22-10-62 et seq. of the French Commercial Code, Articles 241-1 to
241-7 of the General Regulations of the Autorité des Marchés
Financiers (the French Stock Exchange Authority) and EU Regulation
No. 596/2014 of the European Parliament and of the European Council
of 16 April 2014 on market abuse, the aim of this description is to
present the purpose and terms of the Company's share buyback
programme.
2. Date
of the combined general meeting of shareholders that authorised the
share buyback programme and date of implementation
The authorisation for the Company to purchase
its own shares was granted by the Combined General Meeting of 30
July 2021 (seventeenth resolution). It was implemented by the Board
of Directors following the meeting of January 6, 2022.
3. Number
of shares and percentage of share capital held directly or
indirectly
As of January 6, 2022, and after the
cancellation of 188,979 treasury shares by decision of the Board of
Directors today, the number of shares held directly or indirectly
was 9,901, representing circa 0.05 % of the share capital.
4. Breakdown
of directly held securities by objective
As of January 6, 2022, and after the
cancellation of 188,979 treasury shares by decision of the Board of
Directors today, the allocation of shares held was as follows:
- market making for the Company’s shares
(liquidity contract): 9,901 shares,
- retention with a view to future delivery in
exchange or payment of other shares in connection with possible
external growth transactions: 0 shares.
5. Purpose
of the new buyback programme
The purpose of the share buyback programme
implemented by the Board of Directors on 6 January 2022 would be to
enable the Company to purchase its own shares mainly with a view
to:
- cancelling them subsequently by reducing the
Company's share capital, in accordance with the authorisation
granted to the Board of Directors by the Combined General Meeting
of 30 July 2021 (twenty-ninth resolution),
- animating the market through the intermediary
of an investment services provider acting in the name and on behalf
of the Company, in particular under a liquidity contract that
complies with the ethical charter recognised by the Autorité des
Marchés Financiers.
The procedures for implementing this target are
as follows:
- completion of the share buyback programme by
an investment services provider,
- implementation as of 7 January 2022 and for an
initial period expiring no later than 20 July 2022, and
- continuation of the liquidity contract.
6. Maximum
percentage of capital, maximum number and specifications of
securities, maximum purchase price
As of today and after the cancellation of
188,979 shares, the share capital amounts to 38,760,968 euros,
divided into 19,380,484 shares.
The buyback programme concerns the shares of the
Bigben Interactive Company (ISIN code FR0000074072) admitted to
trading on the Euronext regulated market in Paris.

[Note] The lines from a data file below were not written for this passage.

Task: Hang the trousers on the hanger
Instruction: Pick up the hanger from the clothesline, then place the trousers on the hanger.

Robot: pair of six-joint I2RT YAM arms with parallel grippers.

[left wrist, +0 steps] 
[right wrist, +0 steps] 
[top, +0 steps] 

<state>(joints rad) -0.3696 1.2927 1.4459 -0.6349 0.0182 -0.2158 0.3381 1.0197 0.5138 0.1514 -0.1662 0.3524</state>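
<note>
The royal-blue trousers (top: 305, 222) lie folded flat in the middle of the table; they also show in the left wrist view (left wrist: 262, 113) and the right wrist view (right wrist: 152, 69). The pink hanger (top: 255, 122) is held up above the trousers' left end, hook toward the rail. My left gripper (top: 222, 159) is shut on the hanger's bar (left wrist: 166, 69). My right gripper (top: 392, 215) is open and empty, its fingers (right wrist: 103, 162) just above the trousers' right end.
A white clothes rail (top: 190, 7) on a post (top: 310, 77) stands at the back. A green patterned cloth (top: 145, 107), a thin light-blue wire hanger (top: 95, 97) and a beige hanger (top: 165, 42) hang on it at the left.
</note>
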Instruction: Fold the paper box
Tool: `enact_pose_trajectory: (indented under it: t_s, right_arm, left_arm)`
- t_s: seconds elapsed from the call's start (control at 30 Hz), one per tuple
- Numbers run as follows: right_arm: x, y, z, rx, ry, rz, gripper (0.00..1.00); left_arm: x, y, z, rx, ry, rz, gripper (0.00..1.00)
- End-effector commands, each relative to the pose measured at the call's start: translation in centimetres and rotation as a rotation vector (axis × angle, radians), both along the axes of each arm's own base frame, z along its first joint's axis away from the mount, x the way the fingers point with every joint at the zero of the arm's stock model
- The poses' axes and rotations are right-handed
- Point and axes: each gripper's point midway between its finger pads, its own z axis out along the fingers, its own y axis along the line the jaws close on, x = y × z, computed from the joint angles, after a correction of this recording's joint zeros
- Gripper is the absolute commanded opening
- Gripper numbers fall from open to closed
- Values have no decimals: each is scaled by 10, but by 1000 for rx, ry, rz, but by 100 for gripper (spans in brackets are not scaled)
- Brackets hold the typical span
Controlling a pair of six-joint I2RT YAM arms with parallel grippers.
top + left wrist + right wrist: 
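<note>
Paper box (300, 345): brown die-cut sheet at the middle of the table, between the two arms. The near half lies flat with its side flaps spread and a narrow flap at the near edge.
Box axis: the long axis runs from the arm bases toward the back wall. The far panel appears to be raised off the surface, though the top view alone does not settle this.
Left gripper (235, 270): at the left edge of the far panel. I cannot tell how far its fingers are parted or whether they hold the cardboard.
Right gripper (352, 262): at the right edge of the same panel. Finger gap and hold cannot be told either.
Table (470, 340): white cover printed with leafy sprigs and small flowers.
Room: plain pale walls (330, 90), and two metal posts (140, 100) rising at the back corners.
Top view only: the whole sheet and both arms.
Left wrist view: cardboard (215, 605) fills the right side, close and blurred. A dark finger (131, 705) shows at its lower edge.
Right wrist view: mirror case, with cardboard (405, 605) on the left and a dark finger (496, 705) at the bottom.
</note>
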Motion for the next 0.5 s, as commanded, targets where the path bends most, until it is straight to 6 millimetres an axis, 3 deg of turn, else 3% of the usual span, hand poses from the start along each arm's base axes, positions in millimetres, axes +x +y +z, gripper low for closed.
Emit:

The Combined General Meeting of 30 July 2021 set
the maximum proportion of capital that the Company may hold at 10%
of the number of shares comprising the share capital on the date of
completion of the purchases, i.e. a theoretical number of
approximately 1,938,048 shares with a maximum amount of purchases
not to exceed a total of 40 million euros.
Within the limit of a maximum purchase price set
by the Combined General Meeting of July 30, 2021 at 35 euros per
share, the Board of Directors meeting today decided to set the unit
share repurchase price at an amount of 19 euros, it being specified
that this repurchase amount may be increased to 25 euros per share
of the Company depending on the respect of ratios between the price
of Nacon shares (ISIN code FR0013482791) and that of the shares of
the Company. In any case, the unit repurchase price of the
Company's shares may not exceed 25 euros at any time.
7. Duration
of the buyback programme
The duration of the programme has been set at 18
months as from the Combined General Meeting of 30 July 2021, i.e.
until 29 January 2023.
Upcoming
events:
Q3
2021/22 sales: Monday 24 January 2022, Press
release after close of the Euronext Paris stock
exchangeAGM: Friday 28 January 2022.
ABOUT BIGBEN
INTERACTIVE |
SALES 2020-21292.8
M€ HEADCOUNTMore than 1060
employees INTERNATIONAL28 subsidiaries and a
distribution network in more than 100
countries www.bigben-group.com |
Bigben Interactive is a European player in video game
development and publishing, in design and distribution of
smartphone and gaming accessories as well as in audio products. The
Group, which is recognized for its capacities in terms of
innovation and creativity, intends to become one of Europe’s
leaders in each of its markets Company listed on Euronext
Paris, compartment B – Index : CAC Mid & Small – Eligible
SRD longISN : FR0000074072 ; Reuters : BIGPA ;
Bloomberg : BIGFP PRESS CONTACTSCapValue
– Gilles Broquelet gbroquelet@capvalue.fr - +33 1 80 81 50
01 |
1 It is specified that the number of gross voting rights is
calculated on the basis of the information relating to the total
number of voting rights making up the share capital on 6 January
2022 before opening of the Euronext Paris stock exchange.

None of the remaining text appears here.